Venezuela has had economic problems go from bad to worse amid shortages of hard currency, while dwindling supplies of consumer goods have frustrated even some government supporters.

The government blames “bourgeois” local business interests for trying to profit from its largely low- and middle-income political base. It has engaged in privatizations and unpopular currency controls.

‘We will not be cowed’

Thousands of students, accompanied by several opposition politicians, had converged in downtown Caracas to denounce Maduro and his economic policies.

“We came out for a peaceful protest and they have killed two students? How can this be?” asked Catholic University student Vanessa Eisi.

A day earlier, five youths were shot when motorcycle-riding gunmen opened fire on protests in the Andean city of Merida, local media and student groups said. Another 10 students participating in the protests were arrested.

“We students are sick and tired of living in fear because of violent crime. We are sick of having to leave the country because when we graduate, there is nothing here,” said Biaggo Alvarado, a 20-year-old who declined to name his university.

Protesters demanded the release of students detained in Merida and elsewhere during recent demonstrations.

“We will not be cowed,” cried David Smolansky, a former student leader now mayor of the Caracas municipality of El Hatillo, challenging the government to “see who is stronger.”

“They have taken our students prisoner.

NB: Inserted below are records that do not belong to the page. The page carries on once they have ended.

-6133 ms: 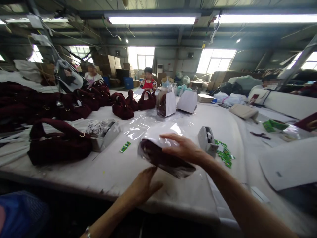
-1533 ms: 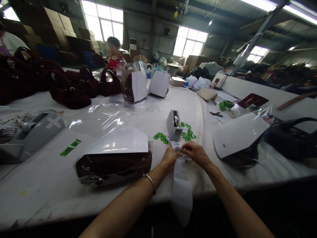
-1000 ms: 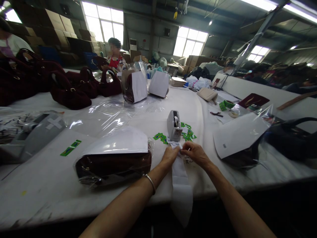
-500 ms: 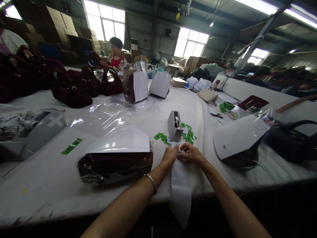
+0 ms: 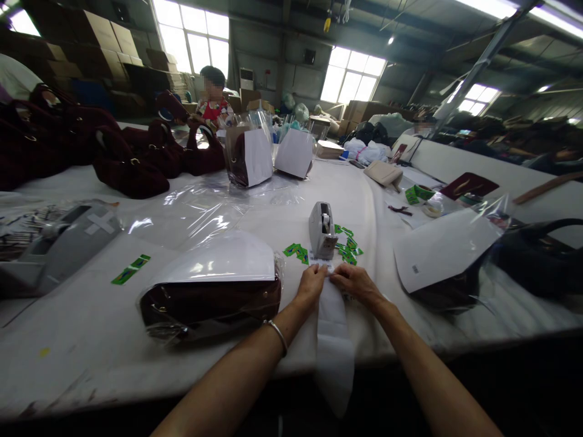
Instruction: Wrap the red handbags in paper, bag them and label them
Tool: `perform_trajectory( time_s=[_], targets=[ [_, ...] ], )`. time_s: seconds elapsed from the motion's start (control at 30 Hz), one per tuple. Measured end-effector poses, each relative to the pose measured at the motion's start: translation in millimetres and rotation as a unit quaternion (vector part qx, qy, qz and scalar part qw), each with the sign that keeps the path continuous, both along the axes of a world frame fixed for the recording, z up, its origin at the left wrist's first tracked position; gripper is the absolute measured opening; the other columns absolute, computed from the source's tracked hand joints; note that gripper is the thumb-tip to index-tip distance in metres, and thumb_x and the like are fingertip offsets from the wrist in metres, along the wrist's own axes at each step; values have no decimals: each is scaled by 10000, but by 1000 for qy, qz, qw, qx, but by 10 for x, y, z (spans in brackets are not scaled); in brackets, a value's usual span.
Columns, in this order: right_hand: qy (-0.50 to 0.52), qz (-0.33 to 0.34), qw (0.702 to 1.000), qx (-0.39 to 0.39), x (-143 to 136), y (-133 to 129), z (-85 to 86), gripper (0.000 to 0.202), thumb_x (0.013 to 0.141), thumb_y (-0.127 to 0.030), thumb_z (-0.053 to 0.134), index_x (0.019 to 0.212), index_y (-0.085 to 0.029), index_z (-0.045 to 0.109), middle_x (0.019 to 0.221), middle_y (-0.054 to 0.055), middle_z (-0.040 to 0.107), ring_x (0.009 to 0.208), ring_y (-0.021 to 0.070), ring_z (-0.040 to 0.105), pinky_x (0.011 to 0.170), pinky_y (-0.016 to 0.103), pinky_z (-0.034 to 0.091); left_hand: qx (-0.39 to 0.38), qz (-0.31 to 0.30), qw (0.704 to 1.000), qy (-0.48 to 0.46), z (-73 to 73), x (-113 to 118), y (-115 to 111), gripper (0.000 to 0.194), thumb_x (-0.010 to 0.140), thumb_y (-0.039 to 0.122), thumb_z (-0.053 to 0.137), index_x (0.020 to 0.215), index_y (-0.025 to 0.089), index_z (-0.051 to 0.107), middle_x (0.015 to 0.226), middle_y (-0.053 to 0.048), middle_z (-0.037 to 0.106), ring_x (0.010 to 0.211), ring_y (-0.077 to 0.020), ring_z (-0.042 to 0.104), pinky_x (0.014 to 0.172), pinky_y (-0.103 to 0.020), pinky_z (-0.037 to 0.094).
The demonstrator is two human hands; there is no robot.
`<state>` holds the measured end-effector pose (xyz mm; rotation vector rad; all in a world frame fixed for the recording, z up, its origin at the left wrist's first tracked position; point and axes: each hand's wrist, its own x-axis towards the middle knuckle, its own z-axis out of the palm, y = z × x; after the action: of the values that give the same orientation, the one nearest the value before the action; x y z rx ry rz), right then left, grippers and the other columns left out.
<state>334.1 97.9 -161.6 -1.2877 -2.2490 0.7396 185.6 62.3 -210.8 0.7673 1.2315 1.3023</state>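
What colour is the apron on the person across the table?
The apron is red, seen in the head view.

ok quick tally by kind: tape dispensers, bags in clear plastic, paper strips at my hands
Tape dispensers: 2 (small one, large one)
Wrapped bags: 4 (near left, near right, back left, back right)
White strip at your hands, left and right: 1
Total: 7
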Motion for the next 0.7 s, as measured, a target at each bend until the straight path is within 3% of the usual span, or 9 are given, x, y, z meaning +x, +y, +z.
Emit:
perform_trajectory(
  time_s=[0.3,0.43,0.57,0.63,0.7],
  targets=[
    [62,-23,995,-68,110,-51,-99,192,788,-408,667,811,-218,660,743,-8,676,717,183,619,686,298,493,-5,-7,1000,-5,2,-27,-34,294,829,439,677,768,158,617,715,-30,632,754,-182,575,716,-255,472],
    [37,-18,998,51,106,-180,-58,171,828,-404,645,778,-246,689,977,50,726,938,256,652,872,405,509,-5,-11,1000,-15,20,-30,-59,240,833,392,670,805,156,638,743,-44,659,797,-201,605,753,-270,484],
    [26,-24,979,200,-3,-400,244,181,853,-415,661,744,-279,709,1164,86,702,1155,335,582,1043,540,405,-2,-8,1000,-26,44,-50,-111,166,812,326,678,806,162,655,741,-53,673,856,-232,621,793,-296,498],
    [62,-25,978,198,-144,-506,477,194,850,-454,677,770,-284,724,1173,93,697,1152,335,587,1044,536,411,10,-8,999,-36,62,-55,-140,128,784,290,697,804,169,661,769,-66,681,902,-252,624,827,-311,499],
    [108,-7,984,139,-371,-587,730,233,823,-503,706,771,-278,735,1180,93,693,1138,326,604,1039,504,432,32,-13,998,-53,82,-48,-171,129,744,247,721,839,176,670,827,-80,692,970,-273,621,871,-325,495]
  ],
)
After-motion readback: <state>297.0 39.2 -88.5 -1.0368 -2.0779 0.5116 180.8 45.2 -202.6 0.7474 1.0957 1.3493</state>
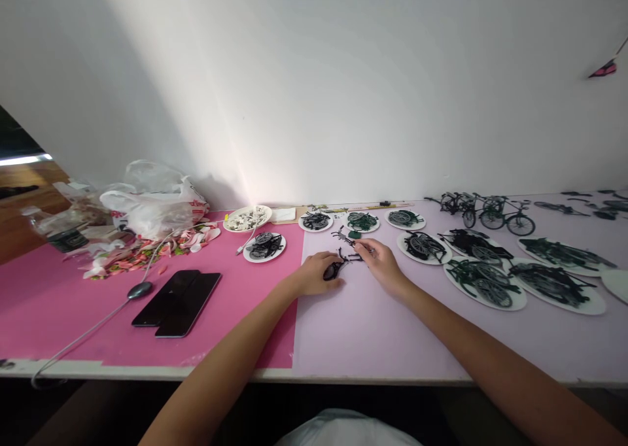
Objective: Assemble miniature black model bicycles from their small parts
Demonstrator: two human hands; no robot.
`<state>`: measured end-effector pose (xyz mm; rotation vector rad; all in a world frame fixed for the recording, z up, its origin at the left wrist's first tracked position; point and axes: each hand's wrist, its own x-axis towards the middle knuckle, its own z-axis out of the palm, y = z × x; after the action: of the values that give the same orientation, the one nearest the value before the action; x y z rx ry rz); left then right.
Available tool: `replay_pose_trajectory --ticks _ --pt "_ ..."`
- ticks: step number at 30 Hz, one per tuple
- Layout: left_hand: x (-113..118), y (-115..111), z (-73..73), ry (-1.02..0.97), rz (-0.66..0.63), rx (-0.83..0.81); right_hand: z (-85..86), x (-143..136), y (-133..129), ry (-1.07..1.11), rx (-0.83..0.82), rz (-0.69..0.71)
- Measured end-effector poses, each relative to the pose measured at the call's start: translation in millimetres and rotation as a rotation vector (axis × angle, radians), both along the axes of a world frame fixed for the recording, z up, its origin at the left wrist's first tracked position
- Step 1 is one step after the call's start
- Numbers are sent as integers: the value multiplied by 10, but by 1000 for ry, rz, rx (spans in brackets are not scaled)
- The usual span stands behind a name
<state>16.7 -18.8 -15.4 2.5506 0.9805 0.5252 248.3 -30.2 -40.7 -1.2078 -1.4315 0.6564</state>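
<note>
pale wall [343,93] rises behind a pink-and-lilac surface [353,341], where two dark phones [190,302] serve as our landmark. well to the right of the phones, and slightly beyond them, the black model-bicycle parts [349,259] lie between our hands. our right hand [385,267] has thumb and forefinger together, pinched on a thin length of them; our left hand [315,274] curls around a wheel [331,271], thumb and fingers apart on either side, and we cannot tell whether that grip presses. we judge these parts light, stiff and probably plastic, a little slippery and fragile at the thin struts, so we favour a hold on the main frame tubes. farther right of the phones, white plates [596,304] carry similar pieces. our fingers hide the joints, so which parts connect is unclear, and the view's right edge cuts off one plate.
</note>
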Motion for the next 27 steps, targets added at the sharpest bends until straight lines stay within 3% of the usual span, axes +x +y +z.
replay_pose_trajectory --ticks 10,16,22,27 --pt "-6 10 141 -324 307 -136 77 -73 -88 92 -90 84" --pt "68 -1 95 -555 326 -178 70 -107 -86 129 -91 126" --pt "63 2 -1 -480 311 29 41 -93 -80 114 -102 121" --pt "41 14 22 -415 251 124 44 -93 -82 141 -138 91"
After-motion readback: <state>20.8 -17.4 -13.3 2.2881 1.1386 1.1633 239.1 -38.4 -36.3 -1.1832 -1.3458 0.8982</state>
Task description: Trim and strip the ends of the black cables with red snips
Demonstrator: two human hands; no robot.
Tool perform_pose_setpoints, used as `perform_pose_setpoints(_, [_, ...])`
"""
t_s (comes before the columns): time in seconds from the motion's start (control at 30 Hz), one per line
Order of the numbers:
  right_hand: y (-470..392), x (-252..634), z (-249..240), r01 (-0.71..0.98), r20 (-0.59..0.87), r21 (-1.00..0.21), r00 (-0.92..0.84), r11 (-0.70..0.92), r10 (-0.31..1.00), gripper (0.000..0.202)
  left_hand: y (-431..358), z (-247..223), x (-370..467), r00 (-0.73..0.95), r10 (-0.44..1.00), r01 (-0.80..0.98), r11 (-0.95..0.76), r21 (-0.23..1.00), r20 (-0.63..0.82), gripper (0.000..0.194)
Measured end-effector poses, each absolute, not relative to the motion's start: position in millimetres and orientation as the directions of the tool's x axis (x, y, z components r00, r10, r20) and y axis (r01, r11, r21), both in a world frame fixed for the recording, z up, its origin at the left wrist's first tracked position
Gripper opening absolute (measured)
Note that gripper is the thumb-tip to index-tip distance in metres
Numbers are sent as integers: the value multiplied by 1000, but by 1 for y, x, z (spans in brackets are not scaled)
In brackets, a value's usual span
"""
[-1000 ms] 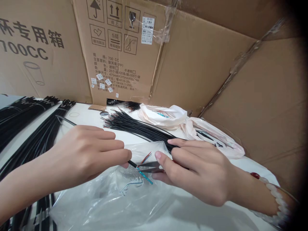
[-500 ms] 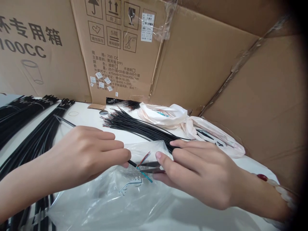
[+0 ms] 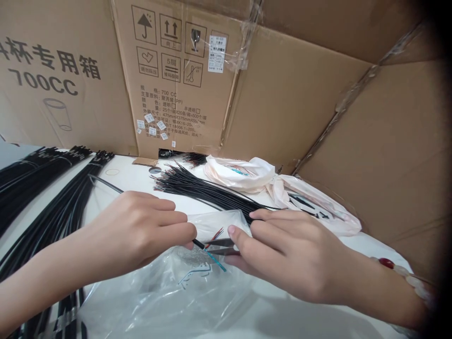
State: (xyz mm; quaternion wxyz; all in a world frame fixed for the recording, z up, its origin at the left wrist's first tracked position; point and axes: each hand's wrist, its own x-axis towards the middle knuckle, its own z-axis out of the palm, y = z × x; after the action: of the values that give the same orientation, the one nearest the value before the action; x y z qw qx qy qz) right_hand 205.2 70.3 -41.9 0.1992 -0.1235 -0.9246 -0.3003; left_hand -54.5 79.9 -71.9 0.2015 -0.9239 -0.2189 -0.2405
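My left hand [image 3: 151, 230] is closed around a black cable [image 3: 198, 244], whose stripped end sticks out past the fingers. Thin red and blue wires [image 3: 216, 238] fan upward from that end, and a teal strand [image 3: 217, 262] slants down to the right. In my right hand [image 3: 293, 254] is a pair of small scissors [image 3: 224, 251], its two pointed blades slightly apart at the base of the bared wires. The handles are hidden by my fingers. Below both hands lies a clear plastic bag [image 3: 169, 292].
Bundles of black cables [image 3: 67, 202] lie on the left. Another bundle [image 3: 208, 188] with bared ends lies behind my hands, beside white plastic wrapping [image 3: 243, 172]. Cardboard panels [image 3: 300, 94] stand along the back and right of the white table [image 3: 310, 320].
The view has tilted, so everything sits a little lower. The hands hold nearly the same pose, with the scissor blades still at the stripped cable end.
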Motion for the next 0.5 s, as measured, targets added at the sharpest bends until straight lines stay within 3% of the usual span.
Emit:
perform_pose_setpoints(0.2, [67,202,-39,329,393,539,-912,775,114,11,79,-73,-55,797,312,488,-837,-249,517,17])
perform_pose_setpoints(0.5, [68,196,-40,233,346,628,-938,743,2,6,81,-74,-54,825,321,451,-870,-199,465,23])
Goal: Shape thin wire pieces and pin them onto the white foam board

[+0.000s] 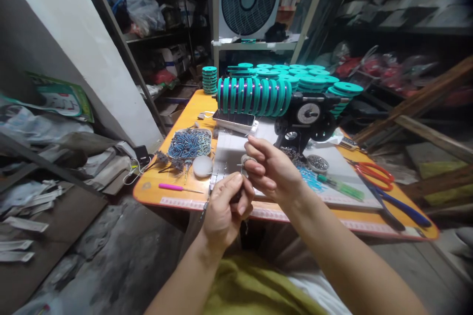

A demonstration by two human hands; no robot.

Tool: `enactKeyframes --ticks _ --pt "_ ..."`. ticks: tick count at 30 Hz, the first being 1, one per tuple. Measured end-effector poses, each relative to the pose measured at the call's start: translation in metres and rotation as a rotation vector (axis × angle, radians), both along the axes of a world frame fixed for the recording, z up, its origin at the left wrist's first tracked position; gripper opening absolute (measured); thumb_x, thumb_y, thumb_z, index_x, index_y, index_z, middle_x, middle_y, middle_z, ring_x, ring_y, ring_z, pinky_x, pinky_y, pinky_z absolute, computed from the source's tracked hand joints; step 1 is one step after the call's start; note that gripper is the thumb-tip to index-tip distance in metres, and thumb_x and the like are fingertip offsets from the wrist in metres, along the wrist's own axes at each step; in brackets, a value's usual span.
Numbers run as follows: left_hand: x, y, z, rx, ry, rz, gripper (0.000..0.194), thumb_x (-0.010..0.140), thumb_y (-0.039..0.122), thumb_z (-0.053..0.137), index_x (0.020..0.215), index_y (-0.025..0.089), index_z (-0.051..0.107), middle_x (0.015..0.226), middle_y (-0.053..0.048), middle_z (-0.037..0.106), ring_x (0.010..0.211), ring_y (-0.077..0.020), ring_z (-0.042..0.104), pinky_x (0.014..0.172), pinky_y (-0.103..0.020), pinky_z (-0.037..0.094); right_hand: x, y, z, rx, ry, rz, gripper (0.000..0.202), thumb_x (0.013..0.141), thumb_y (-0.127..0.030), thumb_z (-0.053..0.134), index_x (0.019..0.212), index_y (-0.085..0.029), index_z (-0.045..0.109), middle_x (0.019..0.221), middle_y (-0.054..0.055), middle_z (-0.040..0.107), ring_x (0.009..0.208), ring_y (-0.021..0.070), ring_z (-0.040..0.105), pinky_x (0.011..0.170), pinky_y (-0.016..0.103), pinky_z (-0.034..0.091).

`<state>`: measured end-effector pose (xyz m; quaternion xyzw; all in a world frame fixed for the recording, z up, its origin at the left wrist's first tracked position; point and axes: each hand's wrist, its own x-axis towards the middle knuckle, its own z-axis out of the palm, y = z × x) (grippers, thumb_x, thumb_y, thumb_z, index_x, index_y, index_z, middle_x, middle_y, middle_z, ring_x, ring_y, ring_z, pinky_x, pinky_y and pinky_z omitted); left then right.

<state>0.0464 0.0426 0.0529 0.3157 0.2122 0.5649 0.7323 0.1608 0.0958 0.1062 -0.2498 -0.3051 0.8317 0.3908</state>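
Note:
My left hand [228,203] is closed in a pinch just beyond the table's front edge. A small dark thing shows between its fingers, too hidden to name. Right above it, my right hand [269,170] has its fingers curled, with a pale band around one finger. Something thin and light sticks out near its fingertips; what it is, I cannot make out. Behind the hands stands a black machine [308,113] with a dial, carrying a row of turquoise spools [254,97] on a horizontal rod. A phone [236,120] lies below the spools.
On the orange table [151,182], a tray [190,143] holds small blue pieces, with a white round lid [202,166] and pink-handled tool [172,187] nearby. At right lie red-handled scissors [375,174], blue-handled pliers [404,206] and a dish of metal bits [318,163]. More turquoise spools [314,81] stand behind.

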Motion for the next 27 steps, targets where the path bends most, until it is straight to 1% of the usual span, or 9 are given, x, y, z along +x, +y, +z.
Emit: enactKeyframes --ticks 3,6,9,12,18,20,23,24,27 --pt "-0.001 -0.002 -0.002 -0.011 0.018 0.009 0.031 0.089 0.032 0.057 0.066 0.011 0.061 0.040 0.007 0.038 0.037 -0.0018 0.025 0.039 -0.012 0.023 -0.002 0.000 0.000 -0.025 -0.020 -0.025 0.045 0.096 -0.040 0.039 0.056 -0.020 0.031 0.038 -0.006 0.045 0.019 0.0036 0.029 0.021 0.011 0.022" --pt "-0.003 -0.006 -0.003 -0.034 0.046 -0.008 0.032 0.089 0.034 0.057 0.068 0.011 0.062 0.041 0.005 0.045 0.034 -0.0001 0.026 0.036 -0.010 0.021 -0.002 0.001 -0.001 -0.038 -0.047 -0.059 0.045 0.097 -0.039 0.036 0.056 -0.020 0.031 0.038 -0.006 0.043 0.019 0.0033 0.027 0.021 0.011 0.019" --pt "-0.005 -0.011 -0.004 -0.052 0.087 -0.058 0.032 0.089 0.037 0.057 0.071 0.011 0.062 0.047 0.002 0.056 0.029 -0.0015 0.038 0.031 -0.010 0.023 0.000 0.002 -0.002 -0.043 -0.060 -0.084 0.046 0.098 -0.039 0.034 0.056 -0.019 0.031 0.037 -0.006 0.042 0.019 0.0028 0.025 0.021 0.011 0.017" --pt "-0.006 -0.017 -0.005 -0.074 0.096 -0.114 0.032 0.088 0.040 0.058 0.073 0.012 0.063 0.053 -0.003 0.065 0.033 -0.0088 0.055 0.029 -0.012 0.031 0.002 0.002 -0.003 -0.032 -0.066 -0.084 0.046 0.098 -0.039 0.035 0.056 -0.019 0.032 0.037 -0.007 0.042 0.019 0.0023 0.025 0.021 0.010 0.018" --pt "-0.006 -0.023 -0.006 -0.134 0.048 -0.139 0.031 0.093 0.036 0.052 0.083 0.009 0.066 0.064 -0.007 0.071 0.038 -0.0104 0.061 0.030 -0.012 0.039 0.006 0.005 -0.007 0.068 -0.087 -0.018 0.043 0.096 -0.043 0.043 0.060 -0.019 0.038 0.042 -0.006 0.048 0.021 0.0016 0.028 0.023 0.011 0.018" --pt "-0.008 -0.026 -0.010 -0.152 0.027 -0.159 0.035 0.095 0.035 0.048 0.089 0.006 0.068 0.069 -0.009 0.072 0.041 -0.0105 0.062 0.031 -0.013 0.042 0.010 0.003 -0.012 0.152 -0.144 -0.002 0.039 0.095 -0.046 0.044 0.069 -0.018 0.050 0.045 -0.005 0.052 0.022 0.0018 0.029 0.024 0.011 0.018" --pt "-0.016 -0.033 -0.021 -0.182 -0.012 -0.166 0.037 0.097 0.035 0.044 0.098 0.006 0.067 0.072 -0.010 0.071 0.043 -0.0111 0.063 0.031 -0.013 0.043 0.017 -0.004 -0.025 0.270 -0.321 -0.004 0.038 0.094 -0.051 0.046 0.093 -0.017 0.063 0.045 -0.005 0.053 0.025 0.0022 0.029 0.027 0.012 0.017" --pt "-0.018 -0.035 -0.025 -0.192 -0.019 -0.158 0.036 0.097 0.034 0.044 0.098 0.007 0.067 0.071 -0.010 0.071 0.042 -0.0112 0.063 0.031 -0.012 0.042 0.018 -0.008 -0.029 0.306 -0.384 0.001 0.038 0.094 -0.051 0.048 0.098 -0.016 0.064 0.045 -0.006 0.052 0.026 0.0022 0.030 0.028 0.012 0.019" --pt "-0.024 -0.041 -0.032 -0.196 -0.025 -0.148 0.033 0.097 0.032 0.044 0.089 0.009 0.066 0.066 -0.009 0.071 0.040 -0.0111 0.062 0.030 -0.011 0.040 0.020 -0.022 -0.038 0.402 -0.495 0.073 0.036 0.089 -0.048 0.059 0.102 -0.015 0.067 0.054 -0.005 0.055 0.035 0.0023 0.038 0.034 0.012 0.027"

We want them released!” he shouted, as the flag-waving crowd chanted: “It is going to fall, it is going to fall, this government is going to fall.”

Elsewhere in Caracas and in other cities waves of protesters clad in red – the color of “Chavismo” – gathered in support of Maduro.

They chanted slogans backing his “economic war” against speculators and private economic interests that he blames for the skyrocketing inflation and shortages.

Leo Ramírez/AFP
People run in front of burnt police cars during an opposition rally against the government of Venezuelan President Nicolás Maduro in Caracas, on Feb. 12, 2014. Leo Ramírez/AFP

State television showed images of the pro-government protests, which Maduro was scheduled to attend, while private channels showed intermittent images of the opposition demonstrations.

Reporters and media were targeted in the unrest.

Journalists union chief Marco Ruíz said that a photographer and a reporter were arrested while covering the protests, and Colombian news channel NTN24, which had been featuring the protests in depth, was abruptly pulled off air.

Outside AFP’s office in Caracas, riot police used tear gas to break up about 100 student protesters.

Then, equipment, including a video camera belonging to AFP, was stolen as authorities looked on.